**DIRECTIONS**.
In the entries that follow, the line with "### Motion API" opens the range and the line with "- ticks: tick" closes it; repeat that range exactly, both lines included.

**RECORDS TO PROCESS**.
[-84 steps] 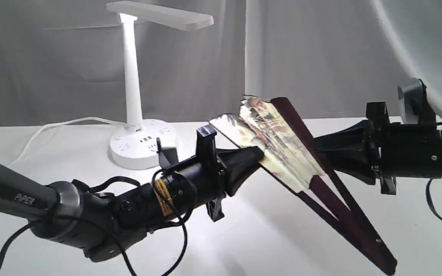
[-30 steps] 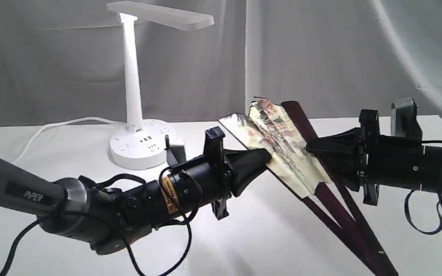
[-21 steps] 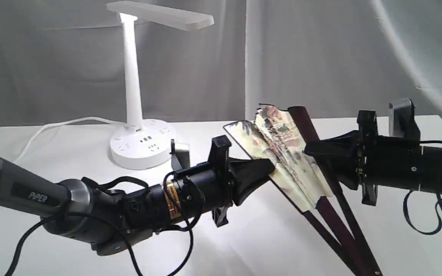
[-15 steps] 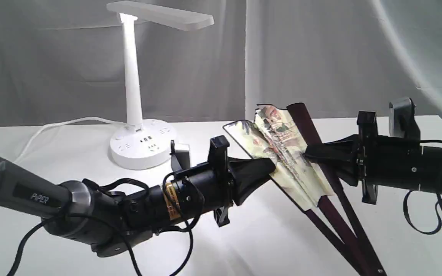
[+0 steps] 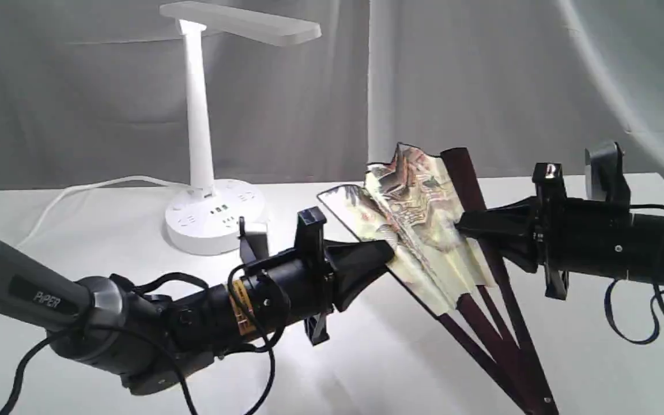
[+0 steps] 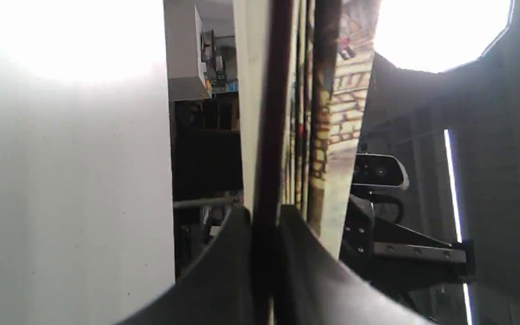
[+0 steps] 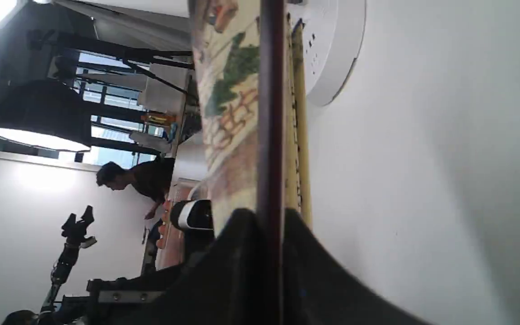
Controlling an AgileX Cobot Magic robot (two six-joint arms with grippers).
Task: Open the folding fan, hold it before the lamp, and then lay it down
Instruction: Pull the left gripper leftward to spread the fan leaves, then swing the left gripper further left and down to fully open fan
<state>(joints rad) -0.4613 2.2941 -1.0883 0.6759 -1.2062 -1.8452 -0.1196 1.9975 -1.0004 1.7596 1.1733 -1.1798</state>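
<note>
The folding fan (image 5: 418, 222) hangs partly spread above the table, its painted cream pleats fanned between dark maroon guards that meet low at the right. My left gripper (image 5: 388, 252) is shut on the fan's left guard (image 6: 266, 135). My right gripper (image 5: 460, 225) is shut on the right guard (image 7: 271, 113). The white lamp (image 5: 196, 121) stands lit at the back left, its round base (image 5: 215, 223) just behind my left wrist and also visible as the lamp base (image 7: 336, 49) in the right wrist view.
The lamp's white cord (image 5: 72, 190) trails left across the white table (image 5: 389, 369). Grey curtains (image 5: 482, 86) hang behind. A loose black cable (image 5: 632, 323) loops under my right arm.
The fan has spread wider: my left gripper pulled its guard to the left and slightly down, while the right gripper stayed nearly still.
</note>
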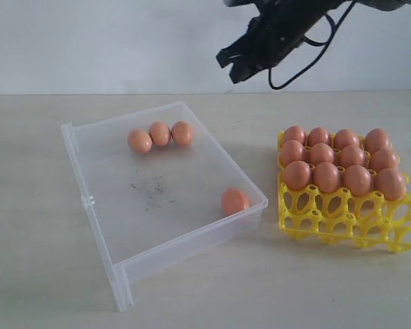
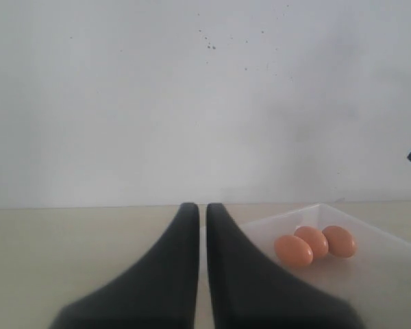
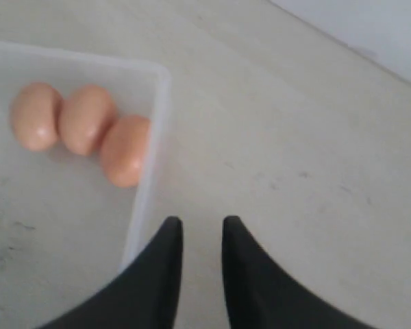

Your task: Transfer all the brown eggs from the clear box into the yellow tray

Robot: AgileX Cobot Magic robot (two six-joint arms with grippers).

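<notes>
Black right gripper (image 1: 231, 68) (image 3: 200, 223): jaws parted by a narrow gap, nothing between them; raised high above the far right side of the large, shallow clear box (image 1: 123, 205) (image 3: 55, 226) of see-through plastic. In the right wrist view, fingertips (image 3: 170, 226) poised over the box's low wall and the bare surface just outside it.

Black left gripper (image 2: 203, 205): jaws pressed almost together, only a hairline slit showing, nothing pinched; low over the surface outside the box (image 2: 370, 274), pointed toward one of its corners.

Box contents: four smooth, oval, orange-brown eggs, faintly speckled. Three of these brown eggs (image 1: 159, 133) (image 2: 314, 243) (image 3: 85, 120) in a short row near the box's far wall, touching side by side. Fourth egg (image 1: 235, 201) alone in the box's near right corner, against the wall.

Box floor: dark scuffs (image 1: 149, 188) near the middle, between the row of three and the lone egg.

Box rim: narrow flap (image 1: 123, 291) at the near left corner.

Bright yellow tray (image 1: 342, 226) of open plastic lattice with pointed posts: just beside the box on its right, apart from it, not touching.

Tray contents: twelve more eggs (image 1: 326, 177), seated upright in three full rows of four; remaining row of cups level with the box's near right corner.

Pale beige tabletop (image 1: 27, 226) (image 2: 68, 260) (image 3: 294, 171): under the box and the tray.

White wall (image 1: 89, 41) (image 2: 192, 103): behind the box's far side.
</notes>
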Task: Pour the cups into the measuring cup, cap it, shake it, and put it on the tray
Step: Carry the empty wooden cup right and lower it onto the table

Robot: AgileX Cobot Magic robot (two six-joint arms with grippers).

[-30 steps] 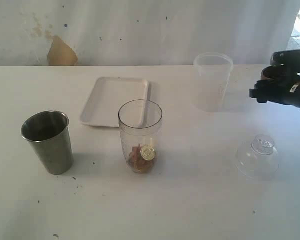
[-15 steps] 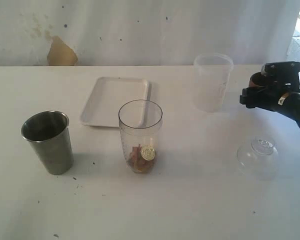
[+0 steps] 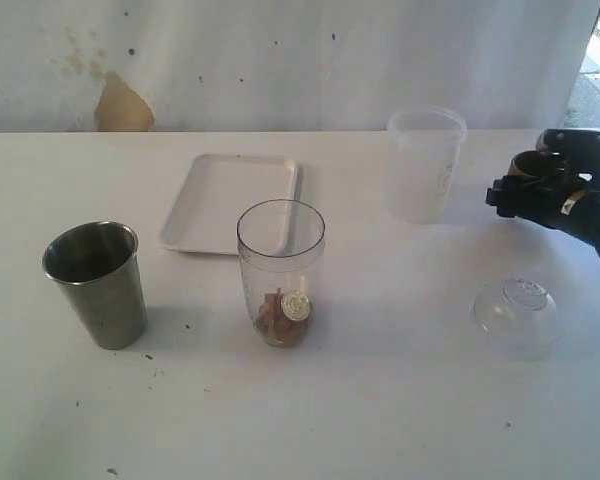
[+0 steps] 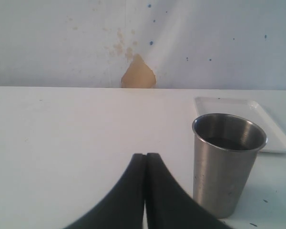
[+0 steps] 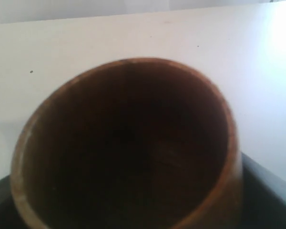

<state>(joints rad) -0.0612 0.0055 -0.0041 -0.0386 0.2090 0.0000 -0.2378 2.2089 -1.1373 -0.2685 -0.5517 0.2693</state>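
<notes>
The small brown wooden cup [image 5: 128,143] fills the right wrist view, its inside dark with nothing showing in it. My right gripper [image 3: 530,182] is shut on it, low over the table at the far right. The steel tumbler [image 3: 97,285] stands upright at the left. In the left wrist view my left gripper [image 4: 145,156] is shut on nothing, just beside that tumbler [image 4: 228,164]; the exterior view does not show this gripper. The clear measuring cup [image 3: 280,268] stands in the middle with coins and brown bits at its bottom. Behind it lies the white tray [image 3: 228,198].
A frosted translucent container [image 3: 425,165] stands at the back right, just left of my right gripper. A clear dome lid [image 3: 516,315] rests on the table in front of that gripper. The wall runs along the table's far edge.
My right gripper has carried the wooden cup down and a little leftward, ending lower over the table. The left gripper and the other objects have not moved.
</notes>
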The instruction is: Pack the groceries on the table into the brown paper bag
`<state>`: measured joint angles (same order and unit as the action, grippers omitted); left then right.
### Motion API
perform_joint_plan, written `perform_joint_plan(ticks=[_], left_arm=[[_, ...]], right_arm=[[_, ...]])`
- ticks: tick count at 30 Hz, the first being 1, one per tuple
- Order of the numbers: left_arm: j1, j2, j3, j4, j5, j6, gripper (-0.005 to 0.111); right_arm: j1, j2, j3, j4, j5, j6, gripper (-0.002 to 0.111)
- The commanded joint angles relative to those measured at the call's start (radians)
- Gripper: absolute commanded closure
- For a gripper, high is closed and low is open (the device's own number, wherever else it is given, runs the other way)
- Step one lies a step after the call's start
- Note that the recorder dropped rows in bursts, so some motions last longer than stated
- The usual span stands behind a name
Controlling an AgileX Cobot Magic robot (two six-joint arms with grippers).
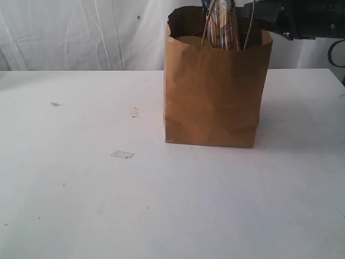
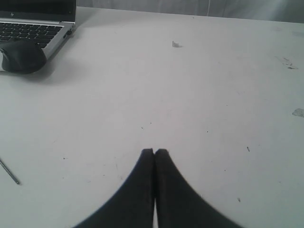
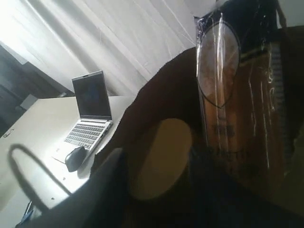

**WRITTEN RESPONSE**.
### Motion API
perform_joint_plan, written `perform_joint_plan(ticks=[_], left_arm=[[_, ...]], right_arm=[[_, ...]])`
- ticks: tick count at 30 Hz, the first being 1, one per tuple

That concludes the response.